A Peek Under the Hood of Distributed SQL Engines

The goal of this article is to provide a high level description of what it means to be a distributed SQL engine, and a few different approaches to how distributed SQL engines process queries, and how that impacts performance and scale.

First, given our blogs are written for both MariaDB Server and MariaDB Xpand audiences, we should specify what we mean by our use of the term database engine in this entry. In the context of MariaDB Server, the term engine sometimes refers to the database kernel, while at other times it refers to individual storage engines. For the purposes of this blog, however, our reference to the database engine represents the database kernel, which powers your RDBMS to allow you to efficiently create, read, update, and delete (CRUD) data. To that end, a distributed SQL engine is a RDBMS that leverages multiple database servers to process queries, while maintaining the guarantees of a traditional RDBMS (transactions, ACID properties, foreign key integrity, etc).
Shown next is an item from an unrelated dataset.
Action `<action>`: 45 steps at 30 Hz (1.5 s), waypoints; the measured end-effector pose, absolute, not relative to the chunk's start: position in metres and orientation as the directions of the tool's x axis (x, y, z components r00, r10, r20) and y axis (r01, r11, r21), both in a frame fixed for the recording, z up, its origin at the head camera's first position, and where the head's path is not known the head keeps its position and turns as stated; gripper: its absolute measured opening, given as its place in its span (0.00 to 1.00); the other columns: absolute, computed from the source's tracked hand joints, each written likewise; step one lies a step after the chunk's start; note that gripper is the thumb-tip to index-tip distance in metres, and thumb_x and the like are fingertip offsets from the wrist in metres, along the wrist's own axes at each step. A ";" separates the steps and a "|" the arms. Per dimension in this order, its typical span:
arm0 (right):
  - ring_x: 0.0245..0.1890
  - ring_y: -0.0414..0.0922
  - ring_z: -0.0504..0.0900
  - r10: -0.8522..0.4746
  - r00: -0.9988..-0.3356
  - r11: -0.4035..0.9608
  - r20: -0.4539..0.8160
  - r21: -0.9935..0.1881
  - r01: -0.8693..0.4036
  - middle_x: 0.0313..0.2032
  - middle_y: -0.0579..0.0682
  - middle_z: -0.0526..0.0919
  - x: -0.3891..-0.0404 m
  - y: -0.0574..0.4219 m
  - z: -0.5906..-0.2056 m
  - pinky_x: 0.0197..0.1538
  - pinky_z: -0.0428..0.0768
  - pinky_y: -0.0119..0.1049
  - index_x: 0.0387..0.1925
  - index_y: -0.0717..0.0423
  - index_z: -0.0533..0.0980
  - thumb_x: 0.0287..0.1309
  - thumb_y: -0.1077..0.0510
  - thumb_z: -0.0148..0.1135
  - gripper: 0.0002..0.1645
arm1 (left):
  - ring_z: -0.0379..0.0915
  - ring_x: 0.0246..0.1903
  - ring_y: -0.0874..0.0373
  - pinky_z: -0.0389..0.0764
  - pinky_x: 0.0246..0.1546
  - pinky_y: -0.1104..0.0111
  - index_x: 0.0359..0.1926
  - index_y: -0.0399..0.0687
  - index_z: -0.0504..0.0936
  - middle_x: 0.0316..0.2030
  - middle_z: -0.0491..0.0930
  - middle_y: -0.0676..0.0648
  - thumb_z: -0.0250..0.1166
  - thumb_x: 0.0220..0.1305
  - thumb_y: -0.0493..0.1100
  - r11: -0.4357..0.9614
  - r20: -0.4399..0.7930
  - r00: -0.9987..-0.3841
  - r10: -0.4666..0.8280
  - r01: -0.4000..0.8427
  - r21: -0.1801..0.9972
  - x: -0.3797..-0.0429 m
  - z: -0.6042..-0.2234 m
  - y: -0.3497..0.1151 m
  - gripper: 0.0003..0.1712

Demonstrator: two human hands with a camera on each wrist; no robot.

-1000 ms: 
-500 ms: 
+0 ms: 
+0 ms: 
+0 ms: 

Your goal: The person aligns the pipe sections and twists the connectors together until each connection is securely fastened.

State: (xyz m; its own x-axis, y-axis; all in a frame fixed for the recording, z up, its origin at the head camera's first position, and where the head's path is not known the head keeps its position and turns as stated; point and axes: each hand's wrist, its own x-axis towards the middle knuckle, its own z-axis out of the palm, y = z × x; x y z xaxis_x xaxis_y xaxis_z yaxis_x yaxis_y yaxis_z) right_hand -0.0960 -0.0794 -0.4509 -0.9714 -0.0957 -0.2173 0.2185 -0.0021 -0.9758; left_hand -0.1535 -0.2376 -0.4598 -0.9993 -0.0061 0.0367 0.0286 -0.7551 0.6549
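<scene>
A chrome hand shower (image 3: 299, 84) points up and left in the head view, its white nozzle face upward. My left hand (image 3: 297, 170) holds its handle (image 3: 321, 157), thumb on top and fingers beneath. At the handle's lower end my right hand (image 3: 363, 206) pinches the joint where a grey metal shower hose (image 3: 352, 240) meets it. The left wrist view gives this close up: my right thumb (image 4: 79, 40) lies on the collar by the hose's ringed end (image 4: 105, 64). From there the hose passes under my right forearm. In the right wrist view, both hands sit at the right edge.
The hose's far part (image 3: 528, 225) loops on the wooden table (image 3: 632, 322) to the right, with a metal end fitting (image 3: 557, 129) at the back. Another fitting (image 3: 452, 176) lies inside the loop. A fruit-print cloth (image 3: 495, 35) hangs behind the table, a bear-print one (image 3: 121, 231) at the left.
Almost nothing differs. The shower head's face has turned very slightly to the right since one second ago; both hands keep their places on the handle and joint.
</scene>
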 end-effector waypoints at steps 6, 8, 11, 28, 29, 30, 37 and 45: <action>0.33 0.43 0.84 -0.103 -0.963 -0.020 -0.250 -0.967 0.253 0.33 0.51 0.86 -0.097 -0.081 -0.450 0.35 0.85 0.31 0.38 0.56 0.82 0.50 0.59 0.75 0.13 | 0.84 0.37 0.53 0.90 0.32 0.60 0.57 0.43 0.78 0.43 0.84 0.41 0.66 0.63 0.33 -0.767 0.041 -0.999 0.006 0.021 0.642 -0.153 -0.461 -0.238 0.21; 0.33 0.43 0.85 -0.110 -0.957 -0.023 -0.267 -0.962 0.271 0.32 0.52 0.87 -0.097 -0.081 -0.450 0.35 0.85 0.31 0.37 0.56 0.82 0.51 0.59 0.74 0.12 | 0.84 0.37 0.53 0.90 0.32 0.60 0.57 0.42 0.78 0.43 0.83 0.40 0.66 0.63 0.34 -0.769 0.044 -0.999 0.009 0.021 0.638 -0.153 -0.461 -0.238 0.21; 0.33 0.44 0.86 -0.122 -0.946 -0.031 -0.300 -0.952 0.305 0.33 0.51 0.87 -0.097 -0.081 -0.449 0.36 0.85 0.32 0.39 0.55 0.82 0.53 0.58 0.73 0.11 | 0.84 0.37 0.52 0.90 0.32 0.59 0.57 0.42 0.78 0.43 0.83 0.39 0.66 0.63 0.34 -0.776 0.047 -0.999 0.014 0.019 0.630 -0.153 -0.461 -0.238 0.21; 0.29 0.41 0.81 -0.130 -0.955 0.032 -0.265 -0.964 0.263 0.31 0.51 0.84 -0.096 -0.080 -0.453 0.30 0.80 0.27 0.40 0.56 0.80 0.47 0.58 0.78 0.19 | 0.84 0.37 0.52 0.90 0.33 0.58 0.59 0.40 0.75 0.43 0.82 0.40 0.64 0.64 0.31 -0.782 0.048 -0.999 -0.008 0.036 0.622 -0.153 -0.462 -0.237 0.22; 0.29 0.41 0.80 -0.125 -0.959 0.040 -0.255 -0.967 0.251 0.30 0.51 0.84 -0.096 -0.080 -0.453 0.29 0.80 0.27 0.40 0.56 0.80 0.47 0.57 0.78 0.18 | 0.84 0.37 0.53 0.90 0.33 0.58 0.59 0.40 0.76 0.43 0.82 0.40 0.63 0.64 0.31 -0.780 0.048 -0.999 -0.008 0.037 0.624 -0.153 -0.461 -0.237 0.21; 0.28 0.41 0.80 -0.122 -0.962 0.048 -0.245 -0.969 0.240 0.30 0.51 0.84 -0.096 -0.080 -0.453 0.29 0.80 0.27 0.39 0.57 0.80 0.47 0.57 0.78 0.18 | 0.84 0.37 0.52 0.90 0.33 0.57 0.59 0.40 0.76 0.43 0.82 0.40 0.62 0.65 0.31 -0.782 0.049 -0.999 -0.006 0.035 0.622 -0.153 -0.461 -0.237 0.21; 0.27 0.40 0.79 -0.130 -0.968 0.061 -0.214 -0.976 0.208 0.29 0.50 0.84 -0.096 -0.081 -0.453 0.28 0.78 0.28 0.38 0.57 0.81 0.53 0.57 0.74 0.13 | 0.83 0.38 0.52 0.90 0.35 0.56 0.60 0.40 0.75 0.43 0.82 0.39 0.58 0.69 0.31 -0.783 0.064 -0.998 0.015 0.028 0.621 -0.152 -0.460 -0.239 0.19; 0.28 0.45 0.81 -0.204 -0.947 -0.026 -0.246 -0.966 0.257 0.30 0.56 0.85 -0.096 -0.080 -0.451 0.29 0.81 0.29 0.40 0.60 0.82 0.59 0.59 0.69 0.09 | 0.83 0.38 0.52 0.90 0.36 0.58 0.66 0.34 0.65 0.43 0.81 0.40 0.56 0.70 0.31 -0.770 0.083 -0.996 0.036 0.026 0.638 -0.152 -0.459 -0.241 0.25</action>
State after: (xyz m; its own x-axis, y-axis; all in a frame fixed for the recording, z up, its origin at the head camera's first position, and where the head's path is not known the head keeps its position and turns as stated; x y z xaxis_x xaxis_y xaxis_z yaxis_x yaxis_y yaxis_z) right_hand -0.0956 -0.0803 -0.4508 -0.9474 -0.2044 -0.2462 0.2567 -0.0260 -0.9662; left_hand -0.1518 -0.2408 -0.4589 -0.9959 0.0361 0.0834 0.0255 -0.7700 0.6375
Some benefits of distributed SQL databases include:

  • Distributed SQL engines provide scale-out performance. As your business grows, adding capacity to your database becomes much simpler.
  • Distributed SQL engines guarantee transactional consistency across all servers – the complications of handling distributed transactions across multiple servers, while maintaining data integrity is handled by the database engine
  • Fault tolerance – since the database is distributed over multiple nodes, distributed sql engines often feature built-in data redundancy and some measure of fault tolerance.
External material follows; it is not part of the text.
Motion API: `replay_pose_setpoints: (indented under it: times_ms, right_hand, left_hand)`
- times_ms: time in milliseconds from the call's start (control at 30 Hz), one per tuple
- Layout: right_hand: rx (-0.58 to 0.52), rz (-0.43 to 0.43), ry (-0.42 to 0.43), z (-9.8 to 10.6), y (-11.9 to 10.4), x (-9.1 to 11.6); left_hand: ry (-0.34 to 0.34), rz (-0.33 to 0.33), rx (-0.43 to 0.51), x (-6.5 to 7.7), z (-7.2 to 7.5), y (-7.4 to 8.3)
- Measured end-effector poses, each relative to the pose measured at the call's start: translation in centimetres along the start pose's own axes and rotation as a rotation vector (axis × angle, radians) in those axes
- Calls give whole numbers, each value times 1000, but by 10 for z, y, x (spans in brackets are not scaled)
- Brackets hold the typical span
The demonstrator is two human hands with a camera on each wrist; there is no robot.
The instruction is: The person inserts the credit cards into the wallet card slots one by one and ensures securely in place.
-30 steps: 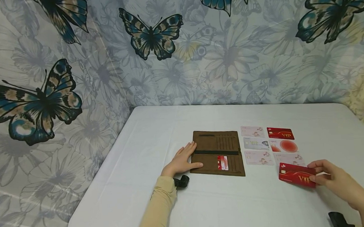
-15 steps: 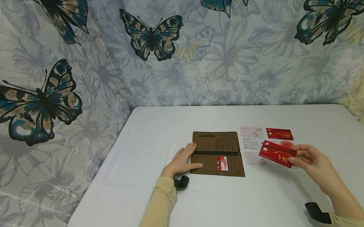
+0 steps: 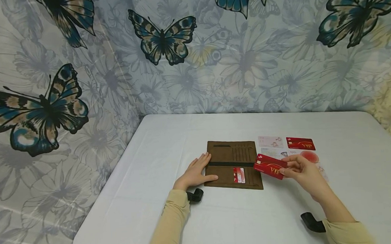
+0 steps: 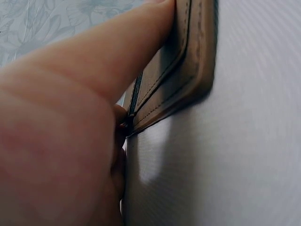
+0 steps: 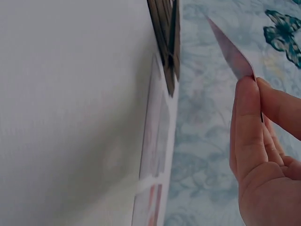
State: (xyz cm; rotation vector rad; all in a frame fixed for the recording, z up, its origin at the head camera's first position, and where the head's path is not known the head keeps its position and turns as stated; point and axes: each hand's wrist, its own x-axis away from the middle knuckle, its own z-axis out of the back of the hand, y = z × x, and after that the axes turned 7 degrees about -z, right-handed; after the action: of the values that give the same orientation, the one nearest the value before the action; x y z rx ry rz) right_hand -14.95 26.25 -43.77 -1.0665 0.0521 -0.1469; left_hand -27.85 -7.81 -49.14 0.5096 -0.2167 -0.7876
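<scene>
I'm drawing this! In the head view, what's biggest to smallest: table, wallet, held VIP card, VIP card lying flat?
1. Table
2. Wallet
3. Held VIP card and flat VIP card: not ranked; the held one looks bigger, maybe just because it's nearer.

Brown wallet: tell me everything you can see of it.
The brown wallet lies open on the white table and looks like stitched leather. A dark strip crosses its middle; the far panel has slots. Red and pale cards show in the near panel. The left grip rests on its left edge; the held red VIP card overlaps its right edge in the head view.
</scene>
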Motion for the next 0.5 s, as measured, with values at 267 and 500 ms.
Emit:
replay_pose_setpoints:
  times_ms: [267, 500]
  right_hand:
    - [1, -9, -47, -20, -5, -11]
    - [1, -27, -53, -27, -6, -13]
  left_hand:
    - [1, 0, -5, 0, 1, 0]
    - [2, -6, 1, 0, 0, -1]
Now even though distributed SQL engines have many things in common, their architecture can differ. Before we dive into some of those differences, here is a short primer on some of the common components of a database system. I’ll let the picture do the talking:

Distributed SQL diagram: front end, execution engine, and back end storage

 

Now when it comes to distributed SQL database engines, the picture above changes. Here are a few different approaches to scaling your database horizontally, including some that attempt to address scalability limitations of single node systems, but do not scale to the levels of a truly distributed database.

Approach #1: Add a cluster coordinator for multiple, single server databases.

This solution involves leveraging multiple instances of a single-server database via sharding, or replication (asynchronous or synchronous).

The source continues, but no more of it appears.